Record excerpts:
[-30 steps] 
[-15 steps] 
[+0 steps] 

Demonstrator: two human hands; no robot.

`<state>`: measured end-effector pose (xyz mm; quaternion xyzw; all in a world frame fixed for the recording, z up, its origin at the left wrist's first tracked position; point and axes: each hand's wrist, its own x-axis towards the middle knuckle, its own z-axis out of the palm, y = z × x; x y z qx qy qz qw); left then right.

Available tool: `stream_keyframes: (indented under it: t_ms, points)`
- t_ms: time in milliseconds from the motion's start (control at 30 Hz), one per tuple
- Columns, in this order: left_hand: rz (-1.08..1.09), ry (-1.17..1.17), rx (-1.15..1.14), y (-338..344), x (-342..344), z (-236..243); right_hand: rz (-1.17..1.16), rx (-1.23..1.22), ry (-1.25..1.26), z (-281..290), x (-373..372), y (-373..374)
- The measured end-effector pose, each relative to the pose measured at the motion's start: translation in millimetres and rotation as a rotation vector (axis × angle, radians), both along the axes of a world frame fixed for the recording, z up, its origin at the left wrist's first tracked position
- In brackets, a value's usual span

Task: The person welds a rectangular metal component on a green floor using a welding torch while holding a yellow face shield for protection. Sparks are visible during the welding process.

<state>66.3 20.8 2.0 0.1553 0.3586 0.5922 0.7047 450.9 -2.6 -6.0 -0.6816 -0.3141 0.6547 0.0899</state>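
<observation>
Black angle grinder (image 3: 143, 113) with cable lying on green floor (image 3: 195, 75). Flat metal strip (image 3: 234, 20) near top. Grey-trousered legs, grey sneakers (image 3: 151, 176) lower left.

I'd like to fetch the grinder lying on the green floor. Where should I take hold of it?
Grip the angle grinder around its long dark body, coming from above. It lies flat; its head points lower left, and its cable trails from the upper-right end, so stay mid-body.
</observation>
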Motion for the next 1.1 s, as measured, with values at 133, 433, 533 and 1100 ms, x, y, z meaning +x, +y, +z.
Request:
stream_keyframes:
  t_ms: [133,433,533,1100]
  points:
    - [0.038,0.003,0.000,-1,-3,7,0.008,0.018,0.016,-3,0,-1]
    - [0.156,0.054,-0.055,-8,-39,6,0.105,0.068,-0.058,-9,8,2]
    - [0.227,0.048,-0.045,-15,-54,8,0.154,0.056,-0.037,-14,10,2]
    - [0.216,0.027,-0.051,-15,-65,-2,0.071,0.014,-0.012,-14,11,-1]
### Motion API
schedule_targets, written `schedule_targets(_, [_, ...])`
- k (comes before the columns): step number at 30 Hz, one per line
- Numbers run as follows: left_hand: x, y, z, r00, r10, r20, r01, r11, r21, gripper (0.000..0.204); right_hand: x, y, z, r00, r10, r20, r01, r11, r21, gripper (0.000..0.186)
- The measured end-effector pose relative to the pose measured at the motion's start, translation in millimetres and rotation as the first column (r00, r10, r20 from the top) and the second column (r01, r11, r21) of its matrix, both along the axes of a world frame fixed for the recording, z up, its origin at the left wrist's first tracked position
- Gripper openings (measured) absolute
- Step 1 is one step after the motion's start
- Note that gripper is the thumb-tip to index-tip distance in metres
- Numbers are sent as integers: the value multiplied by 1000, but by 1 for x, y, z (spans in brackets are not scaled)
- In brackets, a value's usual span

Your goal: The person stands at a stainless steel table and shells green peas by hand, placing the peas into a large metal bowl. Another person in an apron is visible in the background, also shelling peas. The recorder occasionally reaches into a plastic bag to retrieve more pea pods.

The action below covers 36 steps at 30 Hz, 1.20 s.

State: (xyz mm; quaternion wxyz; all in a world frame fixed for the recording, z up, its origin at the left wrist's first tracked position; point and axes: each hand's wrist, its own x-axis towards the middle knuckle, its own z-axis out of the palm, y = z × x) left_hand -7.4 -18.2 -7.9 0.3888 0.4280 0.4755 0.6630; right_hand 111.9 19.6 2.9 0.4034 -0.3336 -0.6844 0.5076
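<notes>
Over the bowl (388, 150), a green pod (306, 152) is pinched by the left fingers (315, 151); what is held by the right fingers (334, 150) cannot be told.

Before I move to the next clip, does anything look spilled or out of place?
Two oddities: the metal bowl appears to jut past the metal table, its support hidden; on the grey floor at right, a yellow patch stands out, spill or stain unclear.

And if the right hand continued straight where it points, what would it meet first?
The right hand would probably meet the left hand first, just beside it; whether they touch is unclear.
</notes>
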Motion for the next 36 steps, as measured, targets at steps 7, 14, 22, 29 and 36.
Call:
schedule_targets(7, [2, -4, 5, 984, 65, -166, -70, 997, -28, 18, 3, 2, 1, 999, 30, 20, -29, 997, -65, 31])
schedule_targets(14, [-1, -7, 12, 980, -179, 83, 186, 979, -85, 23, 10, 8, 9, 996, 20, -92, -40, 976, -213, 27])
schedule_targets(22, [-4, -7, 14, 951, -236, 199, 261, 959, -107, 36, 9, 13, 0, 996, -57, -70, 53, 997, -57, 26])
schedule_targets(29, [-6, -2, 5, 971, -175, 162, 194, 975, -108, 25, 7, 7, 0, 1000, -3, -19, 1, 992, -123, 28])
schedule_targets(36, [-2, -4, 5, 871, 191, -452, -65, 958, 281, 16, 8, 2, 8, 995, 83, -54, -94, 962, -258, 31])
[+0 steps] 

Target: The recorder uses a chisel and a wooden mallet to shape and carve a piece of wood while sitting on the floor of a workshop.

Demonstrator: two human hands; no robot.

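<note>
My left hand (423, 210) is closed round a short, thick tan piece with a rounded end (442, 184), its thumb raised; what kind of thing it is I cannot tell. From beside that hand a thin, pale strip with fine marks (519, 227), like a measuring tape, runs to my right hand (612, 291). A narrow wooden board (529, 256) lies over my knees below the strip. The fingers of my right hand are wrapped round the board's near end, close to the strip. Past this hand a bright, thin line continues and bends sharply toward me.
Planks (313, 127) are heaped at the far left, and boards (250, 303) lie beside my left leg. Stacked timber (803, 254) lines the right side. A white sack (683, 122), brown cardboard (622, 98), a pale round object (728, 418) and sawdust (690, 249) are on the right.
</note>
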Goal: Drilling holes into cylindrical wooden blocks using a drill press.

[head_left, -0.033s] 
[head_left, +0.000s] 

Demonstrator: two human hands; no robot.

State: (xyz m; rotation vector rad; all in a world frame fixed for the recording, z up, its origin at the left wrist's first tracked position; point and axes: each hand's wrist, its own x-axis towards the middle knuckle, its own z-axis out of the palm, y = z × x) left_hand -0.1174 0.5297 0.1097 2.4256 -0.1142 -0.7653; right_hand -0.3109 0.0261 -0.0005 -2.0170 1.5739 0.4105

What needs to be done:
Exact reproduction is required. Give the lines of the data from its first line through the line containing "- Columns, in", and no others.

Answer to this task:
[-30 steps] 
[-15 steps] 
[+0 steps] 

Demonstrator: two human hands; no robot.

`<state>`: measured end-effector pose (xyz mm; quaternion xyzw; all in a world frame fixed for the recording, z up, its origin at the left wrist's first tracked position; point and axes: each hand's wrist, its own x-axis towards the middle knuckle, its own z-axis out of the palm, y = z × x; x y z qx qy qz qw); left then right.

Available tool: `stream_keyframes: (indented under it: t_ms, points)`
- t_ms: time in milliseconds from the motion's start (control at 30 Hz), one per tuple
- Columns, in this order: left_hand: rz (-1.08..1.09), ry (-1.17..1.17), rx (-1.15..1.14), y (-338..344), x (-342..344), z (-236..243); right_hand: rz (-1.17..1.16), rx (-1.23..1.22), ry (-1.25..1.26), z (-281..290), x (-373..372), y (-373..374)

That concludes the exercise.